WORK INSTRUCTIONS:
Copy the entries that follow, exactly and completely.

━━ RECORD SET

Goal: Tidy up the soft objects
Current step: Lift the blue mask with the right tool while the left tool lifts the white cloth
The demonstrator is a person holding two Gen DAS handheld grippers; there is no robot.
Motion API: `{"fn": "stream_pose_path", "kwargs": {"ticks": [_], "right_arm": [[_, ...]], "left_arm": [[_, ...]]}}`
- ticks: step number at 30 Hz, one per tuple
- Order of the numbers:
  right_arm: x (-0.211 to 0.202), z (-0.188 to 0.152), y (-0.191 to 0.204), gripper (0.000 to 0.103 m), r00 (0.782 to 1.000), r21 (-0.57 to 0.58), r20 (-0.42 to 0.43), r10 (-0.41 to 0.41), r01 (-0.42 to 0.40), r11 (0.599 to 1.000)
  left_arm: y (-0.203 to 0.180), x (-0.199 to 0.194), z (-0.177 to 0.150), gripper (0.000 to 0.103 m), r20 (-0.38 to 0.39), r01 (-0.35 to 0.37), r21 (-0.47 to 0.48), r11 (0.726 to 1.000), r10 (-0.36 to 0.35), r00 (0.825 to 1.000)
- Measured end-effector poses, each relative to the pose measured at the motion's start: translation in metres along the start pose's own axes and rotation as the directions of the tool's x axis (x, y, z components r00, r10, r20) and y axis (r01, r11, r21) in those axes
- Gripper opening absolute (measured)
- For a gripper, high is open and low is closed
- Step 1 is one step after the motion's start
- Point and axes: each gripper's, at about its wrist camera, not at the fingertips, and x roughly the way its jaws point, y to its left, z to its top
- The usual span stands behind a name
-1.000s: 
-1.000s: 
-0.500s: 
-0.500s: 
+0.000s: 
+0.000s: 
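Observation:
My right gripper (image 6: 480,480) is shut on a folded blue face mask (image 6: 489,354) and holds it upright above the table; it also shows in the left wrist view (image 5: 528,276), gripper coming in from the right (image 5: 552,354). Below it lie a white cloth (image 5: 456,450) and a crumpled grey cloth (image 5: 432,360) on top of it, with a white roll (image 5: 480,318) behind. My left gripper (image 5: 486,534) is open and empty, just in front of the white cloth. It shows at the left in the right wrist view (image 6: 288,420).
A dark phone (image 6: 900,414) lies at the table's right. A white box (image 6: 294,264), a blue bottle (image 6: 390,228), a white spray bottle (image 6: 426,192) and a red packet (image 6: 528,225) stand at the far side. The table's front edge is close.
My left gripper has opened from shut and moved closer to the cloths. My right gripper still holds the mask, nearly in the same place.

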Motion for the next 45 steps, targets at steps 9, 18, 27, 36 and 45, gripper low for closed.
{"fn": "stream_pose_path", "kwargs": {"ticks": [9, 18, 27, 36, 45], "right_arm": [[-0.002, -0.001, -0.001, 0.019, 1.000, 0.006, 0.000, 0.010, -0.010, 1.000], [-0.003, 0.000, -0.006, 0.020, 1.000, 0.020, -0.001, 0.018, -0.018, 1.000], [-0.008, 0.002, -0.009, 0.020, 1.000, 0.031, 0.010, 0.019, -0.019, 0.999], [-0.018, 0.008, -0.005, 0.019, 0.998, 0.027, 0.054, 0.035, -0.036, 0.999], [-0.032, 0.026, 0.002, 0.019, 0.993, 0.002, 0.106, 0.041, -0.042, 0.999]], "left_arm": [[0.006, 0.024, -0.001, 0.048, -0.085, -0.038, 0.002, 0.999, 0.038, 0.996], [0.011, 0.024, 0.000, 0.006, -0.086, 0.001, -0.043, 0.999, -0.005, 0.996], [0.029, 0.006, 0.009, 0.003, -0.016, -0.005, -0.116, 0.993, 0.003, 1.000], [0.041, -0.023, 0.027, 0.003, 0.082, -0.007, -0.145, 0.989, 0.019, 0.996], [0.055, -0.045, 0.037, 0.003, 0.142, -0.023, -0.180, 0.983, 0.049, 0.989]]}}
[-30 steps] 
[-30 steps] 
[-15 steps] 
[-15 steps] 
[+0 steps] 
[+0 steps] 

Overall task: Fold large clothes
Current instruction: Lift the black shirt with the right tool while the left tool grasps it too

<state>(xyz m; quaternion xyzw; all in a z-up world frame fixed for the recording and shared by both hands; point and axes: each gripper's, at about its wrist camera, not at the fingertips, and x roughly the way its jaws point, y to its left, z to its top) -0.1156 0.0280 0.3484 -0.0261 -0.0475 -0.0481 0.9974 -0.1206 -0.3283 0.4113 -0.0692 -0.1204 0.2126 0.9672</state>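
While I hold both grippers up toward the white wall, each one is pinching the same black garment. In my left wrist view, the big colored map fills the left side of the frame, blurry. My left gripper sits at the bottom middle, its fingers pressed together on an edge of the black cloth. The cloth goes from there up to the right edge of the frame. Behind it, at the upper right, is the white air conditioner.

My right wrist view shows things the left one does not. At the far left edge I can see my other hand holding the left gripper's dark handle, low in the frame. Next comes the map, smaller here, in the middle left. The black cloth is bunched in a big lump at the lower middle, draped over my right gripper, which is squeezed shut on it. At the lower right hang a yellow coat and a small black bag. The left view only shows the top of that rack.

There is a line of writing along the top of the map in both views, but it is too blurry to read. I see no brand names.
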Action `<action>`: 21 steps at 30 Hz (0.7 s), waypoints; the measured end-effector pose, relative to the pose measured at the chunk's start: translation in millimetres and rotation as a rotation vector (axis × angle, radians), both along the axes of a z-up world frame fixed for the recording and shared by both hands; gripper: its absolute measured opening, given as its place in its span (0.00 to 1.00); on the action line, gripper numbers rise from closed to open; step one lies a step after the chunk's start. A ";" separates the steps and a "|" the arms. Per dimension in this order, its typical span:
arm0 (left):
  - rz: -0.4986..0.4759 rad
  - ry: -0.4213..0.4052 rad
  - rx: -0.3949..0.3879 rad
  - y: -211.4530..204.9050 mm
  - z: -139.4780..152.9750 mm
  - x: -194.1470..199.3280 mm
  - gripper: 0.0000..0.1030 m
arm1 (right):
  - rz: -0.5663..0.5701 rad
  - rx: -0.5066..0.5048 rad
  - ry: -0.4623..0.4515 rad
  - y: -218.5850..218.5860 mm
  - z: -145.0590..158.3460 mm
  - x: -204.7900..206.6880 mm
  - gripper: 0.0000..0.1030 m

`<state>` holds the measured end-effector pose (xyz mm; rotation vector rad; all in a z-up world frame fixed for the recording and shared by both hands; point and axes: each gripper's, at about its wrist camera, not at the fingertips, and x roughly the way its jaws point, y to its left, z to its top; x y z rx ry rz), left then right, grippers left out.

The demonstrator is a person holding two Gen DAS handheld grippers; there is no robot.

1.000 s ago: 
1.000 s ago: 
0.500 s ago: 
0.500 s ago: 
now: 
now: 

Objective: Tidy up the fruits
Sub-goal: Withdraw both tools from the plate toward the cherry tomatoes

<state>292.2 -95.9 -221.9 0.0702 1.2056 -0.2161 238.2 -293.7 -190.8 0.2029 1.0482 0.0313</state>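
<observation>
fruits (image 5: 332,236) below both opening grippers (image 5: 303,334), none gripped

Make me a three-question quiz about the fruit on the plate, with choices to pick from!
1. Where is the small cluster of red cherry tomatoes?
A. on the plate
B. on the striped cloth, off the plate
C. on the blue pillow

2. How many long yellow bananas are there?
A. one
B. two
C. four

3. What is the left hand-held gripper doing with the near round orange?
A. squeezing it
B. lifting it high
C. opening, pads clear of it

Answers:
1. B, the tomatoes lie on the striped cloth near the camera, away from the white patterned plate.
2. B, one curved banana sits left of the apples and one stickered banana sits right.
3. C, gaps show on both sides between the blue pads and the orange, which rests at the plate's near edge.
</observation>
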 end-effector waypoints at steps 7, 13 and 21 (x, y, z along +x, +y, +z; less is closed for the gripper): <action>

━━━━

YOUR SOLUTION:
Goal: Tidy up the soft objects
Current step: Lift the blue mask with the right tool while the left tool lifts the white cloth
The demonstrator is a person holding two Gen DAS handheld grippers; there is no robot.
Motion API: `{"fn": "stream_pose_path", "kwargs": {"ticks": [_], "right_arm": [[_, ...]], "left_arm": [[_, ...]]}}`
- ticks: step number at 30 Hz, one per tuple
- Order of the numbers:
  right_arm: x (-0.211 to 0.202), z (-0.188 to 0.152), y (-0.191 to 0.204), gripper (0.000 to 0.103 m), r00 (0.782 to 1.000), r21 (-0.57 to 0.58), r20 (-0.42 to 0.43), r10 (-0.41 to 0.41), r01 (-0.42 to 0.40), r11 (0.599 to 1.000)
  left_arm: y (-0.203 to 0.180), x (-0.199 to 0.194), z (-0.177 to 0.150), gripper (0.000 to 0.103 m), r20 (-0.38 to 0.39), r01 (-0.35 to 0.37), r21 (-0.47 to 0.48), r11 (0.726 to 1.000), r10 (-0.36 to 0.35), r00 (0.825 to 1.000)
- Measured end-effector poses, each relative to the pose measured at the motion's start: translation in metres along the start pose's own axes and rotation as the directions of the tool's x axis (x, y, z components r00, r10, r20) and y axis (r01, r11, r21) in those axes
- Gripper opening absolute (measured)
- For a gripper, high is open and low is closed
- Step 1 is one step after the motion's start
- Point and axes: each gripper's, at about its wrist camera, not at the fingertips, and x roughly the way its jaws point, y to its left, z to its top
- The usual span stands behind a name
-1.000s: 
-1.000s: 
-0.500s: 
-0.500s: 
+0.000s: 
+0.000s: 
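Observation:
My right gripper (image 6: 480,480) is shut on a folded blue face mask (image 6: 489,354) and holds it upright above the table; it also shows in the left wrist view (image 5: 528,276), gripper coming in from the right (image 5: 552,354). Below it lie a white cloth (image 5: 456,450) and a crumpled grey cloth (image 5: 432,360) on top of it, with a white roll (image 5: 480,318) behind. My left gripper (image 5: 486,534) is open and empty, just in front of the white cloth. It shows at the left in the right wrist view (image 6: 288,420).
A dark phone (image 6: 900,414) lies at the table's right. A white box (image 6: 294,264), a blue bottle (image 6: 390,228), a white spray bottle (image 6: 426,192) and a red packet (image 6: 528,225) stand at the far side. The table's front edge is close.
My left gripper has opened from shut and moved closer to the cloths. My right gripper still holds the mask, nearly in the same place.
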
Motion for the next 45 steps, targets at steps 9, 18, 27, 36 and 45, gripper low for closed.
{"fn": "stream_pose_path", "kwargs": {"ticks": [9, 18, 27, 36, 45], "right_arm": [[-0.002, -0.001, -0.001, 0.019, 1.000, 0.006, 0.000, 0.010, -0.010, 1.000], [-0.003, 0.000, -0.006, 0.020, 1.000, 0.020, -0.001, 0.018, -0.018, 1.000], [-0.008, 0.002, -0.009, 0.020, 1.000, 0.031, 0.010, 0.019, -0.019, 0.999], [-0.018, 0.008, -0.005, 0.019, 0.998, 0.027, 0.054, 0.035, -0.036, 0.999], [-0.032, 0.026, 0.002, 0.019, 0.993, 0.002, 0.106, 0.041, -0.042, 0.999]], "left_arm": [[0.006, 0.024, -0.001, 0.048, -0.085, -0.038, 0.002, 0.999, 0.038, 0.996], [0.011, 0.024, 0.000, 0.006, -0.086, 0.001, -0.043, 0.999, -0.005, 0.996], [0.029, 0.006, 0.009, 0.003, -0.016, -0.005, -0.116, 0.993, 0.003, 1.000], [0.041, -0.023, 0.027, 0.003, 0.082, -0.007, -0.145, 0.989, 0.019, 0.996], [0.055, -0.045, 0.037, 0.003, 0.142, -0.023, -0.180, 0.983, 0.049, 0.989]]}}
[-30 steps] 
[-30 steps] 
[-15 steps] 
[-15 steps] 
[+0 steps] 
[+0 steps] 

Overall task: Fold large clothes
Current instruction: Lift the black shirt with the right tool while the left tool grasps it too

<state>(xyz m; quaternion xyzw; all in a z-up world frame fixed for the recording and shared by both hands; point and axes: each gripper's, at about its wrist camera, not at the fingertips, and x roughly the way its jaws point, y to its left, z to its top) -0.1156 0.0280 0.3484 -0.0261 -0.0475 -0.0481 0.9974 -0.1206 -0.3283 0.4113 -0.0692 -0.1204 0.2126 0.9672</state>
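While I hold both grippers up toward the white wall, each one is pinching the same black garment. In my left wrist view, the big colored map fills the left side of the frame, blurry. My left gripper sits at the bottom middle, its fingers pressed together on an edge of the black cloth. The cloth goes from there up to the right edge of the frame. Behind it, at the upper right, is the white air conditioner.

My right wrist view shows things the left one does not. At the far left edge I can see my other hand holding the left gripper's dark handle, low in the frame. Next comes the map, smaller here, in the middle left. The black cloth is bunched in a big lump at the lower middle, draped over my right gripper, which is squeezed shut on it. At the lower right hang a yellow coat and a small black bag. The left view only shows the top of that rack.

There is a line of writing along the top of the map in both views, but it is too blurry to read. I see no brand names.
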Action `<action>`: 21 steps at 30 Hz (0.7 s), waypoints; the measured end-effector pose, relative to the pose measured at the chunk's start: translation in millimetres and rotation as a rotation vector (axis × angle, radians), both along the axes of a z-up world frame fixed for the recording and shared by both hands; gripper: its absolute measured opening, given as its place in its span (0.00 to 1.00); on the action line, gripper numbers rise from closed to open; step one lies a step after the chunk's start. A ";" separates the steps and a "|" the arms. Per dimension in this order, its typical span:
arm0 (left):
  - rz: -0.4986..0.4759 rad
  - ry: -0.4213..0.4052 rad
  - rx: -0.3949..0.3879 rad
  - y: -211.4530..204.9050 mm
  - z: -139.4780..152.9750 mm
  - x: -194.1470..199.3280 mm
  - gripper: 0.0000..0.1030 m
arm1 (right):
  - rz: -0.5663..0.5701 rad
  - rx: -0.5066..0.5048 rad
  - ry: -0.4623..0.4515 rad
  - y: -218.5850..218.5860 mm
  - z: -145.0590..158.3460 mm
  - x: -204.7900..206.6880 mm
  - gripper: 0.0000..0.1030 m

`<state>` holds the measured end-effector pose (xyz mm; rotation vector rad; all in a z-up world frame fixed for the recording and shared by both hands; point and axes: each gripper's, at about its wrist camera, not at the fingertips, and x roughly the way its jaws point, y to its left, z to its top; x y z rx ry rz), left then right, grippers left out.

The demonstrator is a person holding two Gen DAS handheld grippers; there is no robot.

1.000 s ago: 
1.000 s ago: 
0.500 s ago: 
0.500 s ago: 
now: 
now: 

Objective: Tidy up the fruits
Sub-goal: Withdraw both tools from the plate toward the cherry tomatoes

<state>292.2 -95.9 -221.9 0.0702 1.2056 -0.2161 238.2 -293.7 -190.8 0.2029 1.0482 0.0313</state>
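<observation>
fruits (image 5: 332,236) below both opening grippers (image 5: 303,334), none gripped

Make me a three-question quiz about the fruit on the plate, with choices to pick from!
1. Where is the small cluster of red cherry tomatoes?
A. on the plate
B. on the striped cloth, off the plate
C. on the blue pillow

2. How many long yellow bananas are there?
A. one
B. two
C. four

3. What is the left hand-held gripper doing with the near round orange?
A. squeezing it
B. lifting it high
C. opening, pads clear of it

Answers:
1. B, the tomatoes lie on the striped cloth near the camera, away from the white patterned plate.
2. B, one curved banana sits left of the apples and one stickered banana sits right.
3. C, gaps show on both sides between the blue pads and the orange, which rests at the plate's near edge.
</observation>
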 end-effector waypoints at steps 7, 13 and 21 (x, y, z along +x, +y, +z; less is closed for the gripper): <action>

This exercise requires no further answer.